Meine Zweifel, ob Merkels Abgang irgendwas erledigt sind gross. Das sie geht, scheint wohl längst entschieden. Nur der Zeitpunkt steht in den Sternen.
Schröder hat letztlich diskutiert, wer es machen könnte. Diese Diskussion in Cicero wäre doch interessant.

Mathias Trostdorf | Fr, 13. Juli 2018 - 21:13

Ich fändees wirklich spannend zu erfahren, ob Merkel inzwischen ihre gravierenden Fehler, insbesondere ihre für mich nicht nachzuvollziehende Einladung an die Welt, nach Europa zu kommen, eingesehn hat, und nur nicht weiß, wie sie ohne Gesichtsverlust da wieder rauskommt.
Oder ob sie (und ihre Strippenzieherlnnen) doch beharrlich einen großen- für mich nicht zu durchschaubaren- Plan verfolgt, und immer weiter großen Schaden zu Lasten der westeuropäischen Gesellschaften anrichten wird.

Christoph Ernst | Fr, 13. Juli 2018 - 23:11

Stephens ist sehr sanft in seinem Urteil über Merkel. Zudem ordnet er ihre zerstörerische Migrationspolitik wohlwollend als "humanitär" ein. Das tue ich nicht mehr.
Vor Merkel ist es noch keinem deutschen Kanzler gelungen, in Friedenszeiten so viel nachhaltigen Schaden für das Land und seine Nachbarn zu anzurichten.
Ich halte ihre Bilanz für verheerend.

Rob Schuberth | Sa, 14. Juli 2018 - 13:12

Leider traut sich in unseren sogn.
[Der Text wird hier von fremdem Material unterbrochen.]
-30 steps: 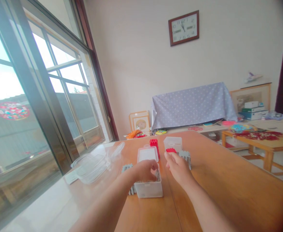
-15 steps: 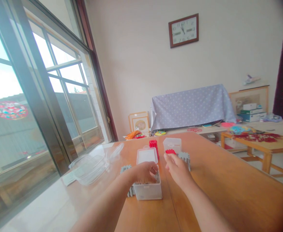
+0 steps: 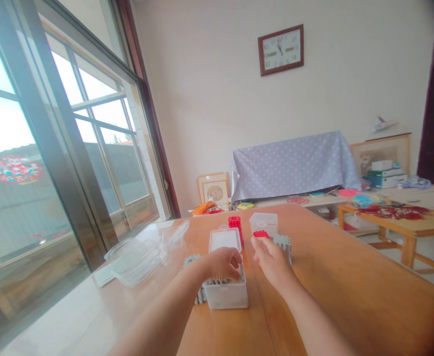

Leit-Medien niemand zu diesem richtigen Fazit.
Und selbst wenn (wer weiß schon was gedacht wird), so wird es doch nicht gedruckt..leider.

Aber immerhin haben wir dank CICERO eine ehrbare Ausnahme.

Schade, dass es den meisten von uns nicht möglich sein wird, nachzulesen, wie Historiker diese Zeit, in z. B. 50 Jahren, bewerten werden.

Dirk Nowotsch | So, 15. Juli 2018 - 16:12

Ich empfinde Frau Merkel, gegenüber Trump, als das kleinere Übel! (In puncto Zerstörung) Auch wenn ich Sie nicht gewählt habe, erkenne ich die demokratische Wahl an, die zu einer erneuten Kanzlerschaft geführt hat. Eine tragfähige Mehrheit der deutschen Bevölkerung, hat wieder die GroKo gewählt! Frage an den vermeintlichen Ammi da oben in den Kommentaren: Wurde Trump auch mit einer echten Mehrheit und einer demokratischen Wahl ins Amt berufen? Daher mein Tip: Um die Welt besser zu machen, muss Trump gehen! Greetings

Alexander Mazurek | So, 15. Juli 2018 - 22:53

… und morgen etwas anderes. Die NYT hat in einem Artikel vom 12.11.2016 Merkel als "letzte Verteidigerin des liberalen Europa" gefeiert. Am 5.12.2018 dann "Merkel must go". Warum nur? Die Frau mit ihren Grünen Leibwächtern ist doch so was von liberal, wie die NYT und inzwischen auch Washington comPost.

Romuald Veselic | Mo, 16. Juli 2018 - 08:51

Keiner kann Prophet sein in seinem eigenen Haus.